■ **Data block**:
§ §
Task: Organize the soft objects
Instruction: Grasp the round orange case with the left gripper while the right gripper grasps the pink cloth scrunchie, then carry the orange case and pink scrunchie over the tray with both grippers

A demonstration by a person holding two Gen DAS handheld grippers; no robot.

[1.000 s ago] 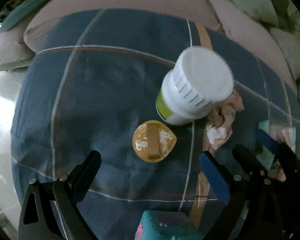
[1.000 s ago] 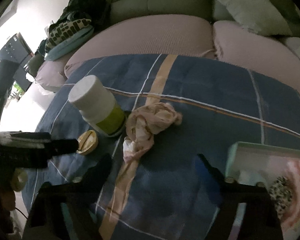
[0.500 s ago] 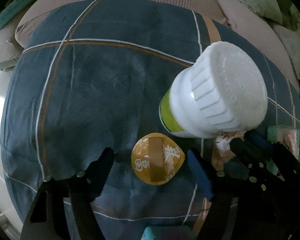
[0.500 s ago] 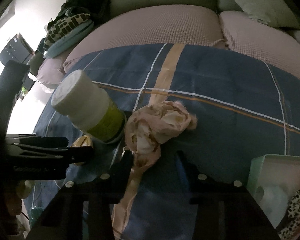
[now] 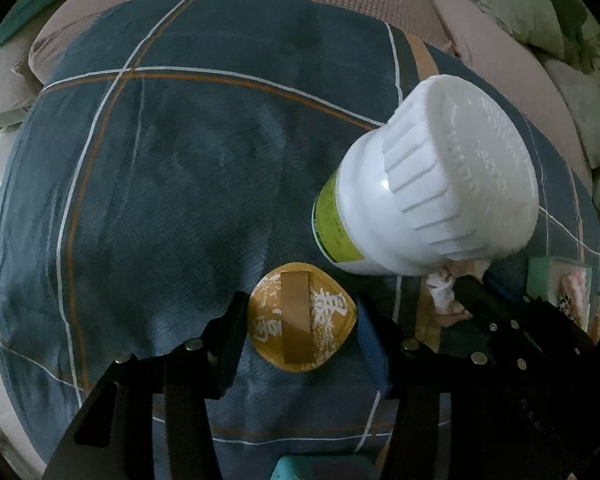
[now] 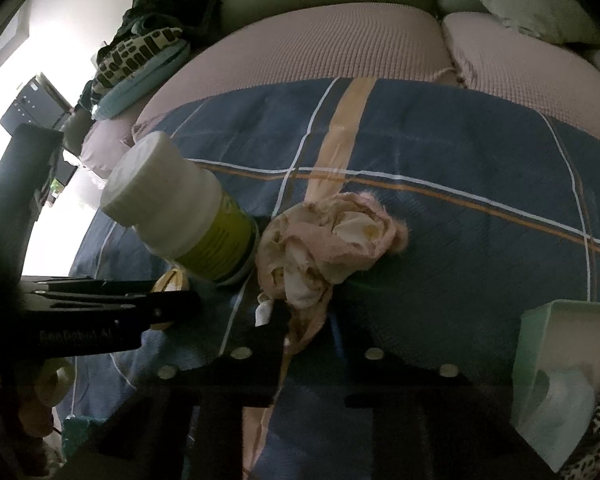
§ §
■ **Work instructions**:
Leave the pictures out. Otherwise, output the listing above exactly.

■ **Task result**:
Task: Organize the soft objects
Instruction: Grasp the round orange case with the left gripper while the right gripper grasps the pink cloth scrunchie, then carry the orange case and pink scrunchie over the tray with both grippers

A demonstration by a person holding two Gen DAS handheld grippers; no robot.

[1.000 s ago] 
[1.000 s ago] 
[0.500 s ago] 
[0.500 s ago] 
[now] 
[now] 

The exercise has nothing more to it.